If pictures appear, leave them out, and return exactly the lines from the one holding "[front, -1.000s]" through the last line of the listing below.
━━━━━━
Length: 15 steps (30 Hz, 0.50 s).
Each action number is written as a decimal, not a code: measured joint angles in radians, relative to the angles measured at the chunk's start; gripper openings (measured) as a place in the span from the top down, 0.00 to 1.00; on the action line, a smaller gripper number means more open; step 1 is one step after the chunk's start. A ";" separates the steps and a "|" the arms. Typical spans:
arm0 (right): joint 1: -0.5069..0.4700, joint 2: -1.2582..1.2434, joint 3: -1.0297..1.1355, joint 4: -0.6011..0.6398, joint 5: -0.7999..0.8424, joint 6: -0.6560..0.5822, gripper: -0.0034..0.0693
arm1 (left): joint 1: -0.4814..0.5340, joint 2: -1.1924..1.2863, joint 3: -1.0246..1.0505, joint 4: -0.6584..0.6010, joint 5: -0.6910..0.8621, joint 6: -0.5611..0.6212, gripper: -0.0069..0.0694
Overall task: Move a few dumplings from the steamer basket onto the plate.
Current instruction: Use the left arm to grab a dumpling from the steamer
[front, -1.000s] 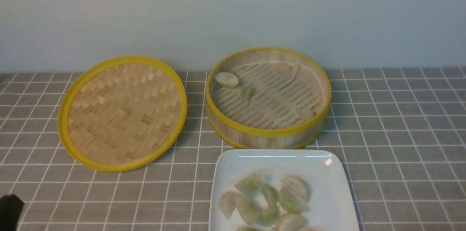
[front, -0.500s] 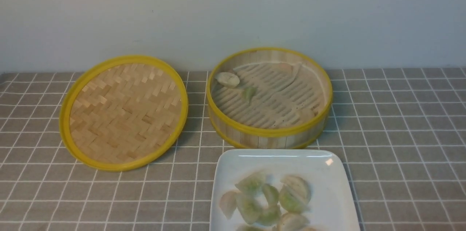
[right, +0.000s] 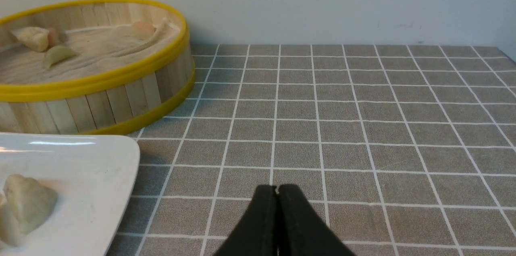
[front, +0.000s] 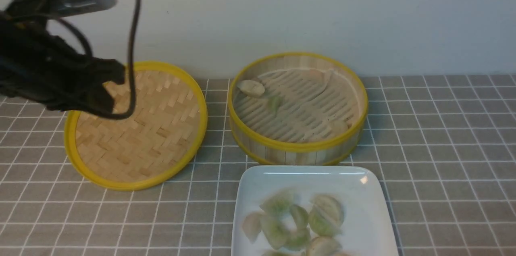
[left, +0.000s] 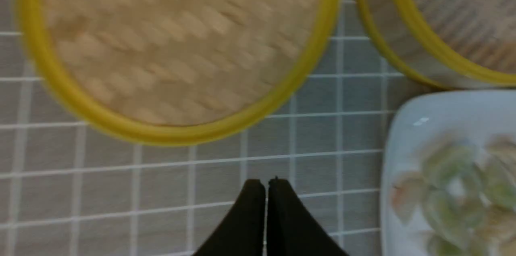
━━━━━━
Solution for this exercise:
[front, -1.000s] 
[front, -0.500s] 
[right, +0.000s] 
[front, +0.000s] 
[left, +0.000s] 

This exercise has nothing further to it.